2

This is very similar to Python: split string by a multi-character delimiter unless inside quotes, from where I took my starting point.

Consider this test string:

{{Institution Name 1} and {Institution name 2}} and {Institution name 3} and {Institution and institution name 4}

I basically want to split this, so I get (it's the same to me if enclosing braces are included or not):

  1. {Institution Name 1} and {Institution name 2}
  2. Institution name 3
  3. Institution and institution name 4

or (with enclosing braces):

  1. {{Institution Name 1} and {Institution name 2}}
  2. {Institution name 3}
  3. {Institution and institution name 4}

Basically, each set of braces delimits an item, and items are separated by "and".

However, an item can be composed of multiple items, which I don't want to split in first pass; and "and" can appear as part of institution name as well, in which case I do not want to use it as a split delimiter either.

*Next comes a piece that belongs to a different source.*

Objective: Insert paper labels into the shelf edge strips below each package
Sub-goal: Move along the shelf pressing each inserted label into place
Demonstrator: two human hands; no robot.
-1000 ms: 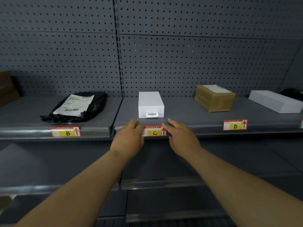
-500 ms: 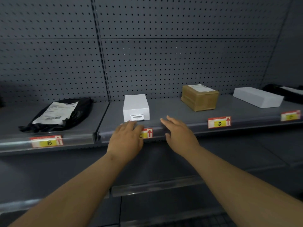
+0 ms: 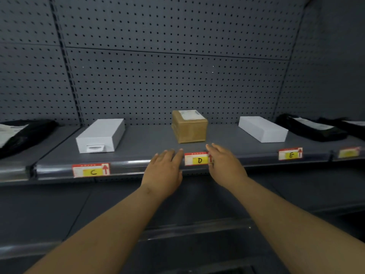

Modifying the regex from the linked post, I came up with and (?=(?:[^{]*{[^{]*})*[^}]*$); on https://pythex.org/ (link to regex), it results with this:

pythex-scr.png

So, the regex successfully avoided the "and" as separator in the third item where it is part of institution name, but it still is used as separator in the first field, where it should be ignored because it is within a grouping set of braces.

Is there a Python regex that I can use instead, to split in the given way?

sdaau
  • 32,015
  • 34
  • 178
  • 244
  • 2
    For the level of nesting you have `r' and (?![^{}]*(?:\{[^{}]*})?})'` will work: https://regex101.com/r/l5re8V/1 – Nick Feb 09 '20 at 01:41
  • Thanks @Nick - your suggested regex does indeed work for this level of nesting! – sdaau Feb 09 '20 at 07:11
  • No worries - I just adapted it for your types of braces (and `and` instead of `,`) from the proposed dupe. – Nick Feb 09 '20 at 21:46

1 Answers1

3

You can achieve this by using a recursive regular expression like so.

{(?>[^{}]|(?R))*}

This will result in matches including the enclosing braces.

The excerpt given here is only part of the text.